Langkah ini merupakan tindak lanjut dari penunjukan resmi DJP terhadap empat platform e-commerce besar sebagai pemungut pajak sejak tanggal 1 Juli lalu. Keempat platform yang dimaksud adalah Tokopedia, Shopee, Lazada, dan Blibli, yang kini memegang tanggung jawab baru dalam administrasi perpajakan.
Direktur Teknologi Informasi dan Komunikasi DJP, Hantriono Joko Susilo, menyatakan bahwa dari sisi internal otoritas pajak, seluruh persiapan teknis telah rampung sepenuhnya.
"Memang untuk DJP kami sudah siap, dari sisi infrastruktur dan juga dari aplikasi sudah kita selesaikan," ujar Hantriono dalam konferensi pers yang diadakan di kantornya, Jakarta Pusat, pada Rabu (1/7/2026).
Hantriono menjelaskan bahwa konektivitas sistem telah dimulai jauh hari sebelum batas waktu implementasi. Sejak Agustus 2025, DJP telah mendistribusikan Application Programming Interface (API) kepada pihak marketplace.
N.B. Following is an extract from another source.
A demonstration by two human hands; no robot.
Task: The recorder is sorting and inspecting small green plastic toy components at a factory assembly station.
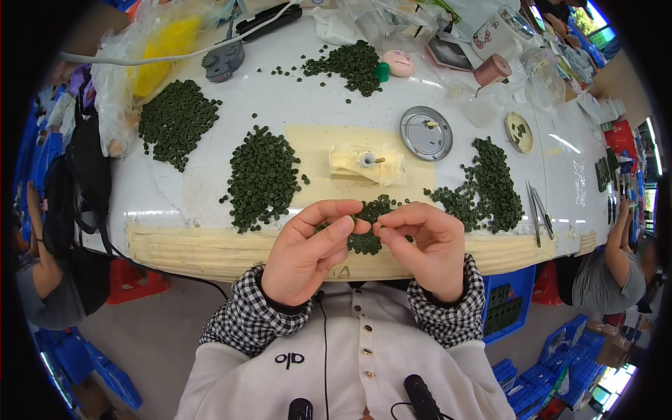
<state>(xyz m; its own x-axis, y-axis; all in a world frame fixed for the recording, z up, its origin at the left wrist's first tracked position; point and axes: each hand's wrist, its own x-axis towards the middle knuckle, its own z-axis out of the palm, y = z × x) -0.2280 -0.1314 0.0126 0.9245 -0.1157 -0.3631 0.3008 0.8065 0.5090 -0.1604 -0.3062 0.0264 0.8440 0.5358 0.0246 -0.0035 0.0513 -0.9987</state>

API ini krusial untuk menjembatani sistem platform dengan sistem perpajakan milik DJP, meliputi pelaporan transaksi hingga penerimaan surat pernyataan dari pedagang UMKM dengan omzet di bawah Rp 500 juta.
"Untuk teman-teman di marketplace itu sejak Agustus 2025 itu teman-teman semua itu sudah kita kirimkan API-nya untuk mereka akses kepada sistem kita. Baik itu API untuk pengiriman surat pernyataan yang di bawah Rp 500 juta maupun API untuk transaksi. Jadi, sudah lama sekali ini, sudah Agustus 2025," jelasnya.
Lebih lanjut, akses gateway teknis juga sudah diberikan kepada para pelaku e-commerce sejak sepuluh bulan yang lalu. Saat ini, DJP tengah melakukan validasi akhir bersama platform untuk memastikan kelancaran eksekusi di lapangan.
"Nah, hari ini kami latihan jam 10, kami mengundang marketplace di tempat kami, untuk checklist terakhir terkait kesiapan sistem mereka," jelas Hantriono.